Activity
Retype the listing exactly as it stands, and keep every image out.

#### Dataset extract

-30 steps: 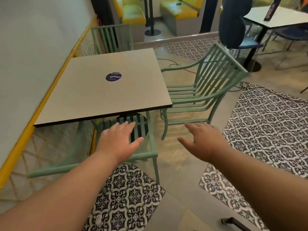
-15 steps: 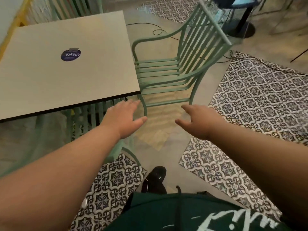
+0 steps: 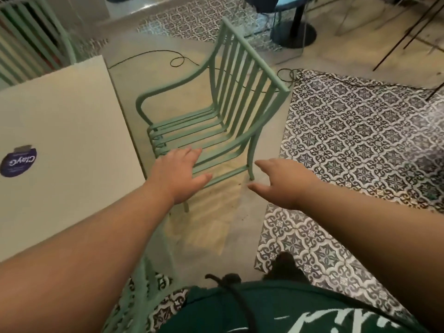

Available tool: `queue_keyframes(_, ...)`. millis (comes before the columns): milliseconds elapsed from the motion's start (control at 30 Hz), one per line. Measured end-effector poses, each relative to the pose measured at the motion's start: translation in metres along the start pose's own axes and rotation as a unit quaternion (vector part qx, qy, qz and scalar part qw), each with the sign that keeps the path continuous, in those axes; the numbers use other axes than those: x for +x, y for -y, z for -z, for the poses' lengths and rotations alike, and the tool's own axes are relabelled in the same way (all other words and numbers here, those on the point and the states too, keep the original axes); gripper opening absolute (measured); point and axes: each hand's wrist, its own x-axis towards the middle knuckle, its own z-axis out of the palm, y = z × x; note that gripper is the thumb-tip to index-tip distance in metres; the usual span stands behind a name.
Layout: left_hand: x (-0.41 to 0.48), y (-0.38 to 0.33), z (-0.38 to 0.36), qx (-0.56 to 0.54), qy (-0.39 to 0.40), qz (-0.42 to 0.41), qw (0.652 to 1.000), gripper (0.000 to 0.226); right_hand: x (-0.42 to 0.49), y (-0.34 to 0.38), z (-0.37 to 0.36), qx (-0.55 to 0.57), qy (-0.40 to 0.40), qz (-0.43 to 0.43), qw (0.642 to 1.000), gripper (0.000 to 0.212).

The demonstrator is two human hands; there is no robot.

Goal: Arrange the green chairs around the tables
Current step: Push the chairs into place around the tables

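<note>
Ok so counting it up: three green chairs in view. The main chair stands upright on the bare floor just right of the table. Its seat faces the table edge with a narrow gap between them, and its slatted back is turned toward the patterned tiles. A second chair sits at the far end of the table, top left, only its back showing. The third chair is just a blurry bit of green frame at the bottom, below the left forearm.

There's one pale table up close with one round purple sticker on it, plus the black base of another table further back. One thin black cable loops across the floor behind the main chair.

Two hands, both holding nothing. The left hand is out flat, fingers straight and a bit spread, over the near front corner of the main chair by its armrest; can't tell if it actually touches. The right hand is spread too, fingers loose, hovering just beside the chair's near back leg and apart from it
</note>
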Motion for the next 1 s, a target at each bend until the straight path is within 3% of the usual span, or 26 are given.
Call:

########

Written answer
-30 steps: 
-15 steps: 
+0 steps: 

Available tool: `queue_keyframes(_, ...)`. millis (comes before the columns): milliseconds elapsed from the motion's start (control at 30 Hz), one per line. Measured end-effector poses, each relative to the pose measured at the motion's start: translation in metres along the start pose's own axes and rotation as a unit quaternion (vector part qx, qy, qz and scalar part qw), each with the sign that keeps the path continuous, in those axes; the numbers use other axes than those: x for +x, y for -y, z for -z, for the poses' lengths and rotations alike, and the tool's own axes are relabelled in the same way (all other words and numbers here, those on the point and the states too, keep the original axes); gripper opening absolute (measured); point and axes: each hand's wrist, its own x-axis towards the middle knuckle, its own z-axis out of the palm, y = z × x; note that gripper is the thumb-tip to index-tip distance in metres; the usual span stands behind a name.
Layout: left_hand: x (-0.41 to 0.48), y (-0.38 to 0.33), z (-0.38 to 0.36), qx (-0.56 to 0.54), qy (-0.39 to 0.40), qz (-0.42 to 0.41), qw (0.652 to 1.000), gripper (0.000 to 0.226); right_hand: x (-0.42 to 0.49), y (-0.34 to 0.38), z (-0.37 to 0.36), qx (-0.55 to 0.57), qy (-0.40 to 0.40), qz (-0.43 to 0.43), qw (0.642 to 1.000), gripper (0.000 to 0.212).

The demonstrator is two human hands; there is no robot.

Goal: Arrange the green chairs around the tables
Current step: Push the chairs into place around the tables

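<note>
Ok so counting it up: three green chairs in view. The main chair stands upright on the bare floor just right of the table. Its seat faces the table edge with a narrow gap between them, and its slatted back is turned toward the patterned tiles. A second chair sits at the far end of the table, top left, only its back showing. The third chair is just a blurry bit of green frame at the bottom, below the left forearm.

There's one pale table up close with one round purple sticker on it, plus the black base of another table further back. One thin black cable loops across the floor behind the main chair.

Two hands, both holding nothing. The left hand is out flat, fingers straight and a bit spread, over the near front corner of the main chair by its armrest; can't tell if it actually touches. The right hand is spread too, fingers loose, hovering just beside the chair's near back leg and apart from it
</note>
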Motion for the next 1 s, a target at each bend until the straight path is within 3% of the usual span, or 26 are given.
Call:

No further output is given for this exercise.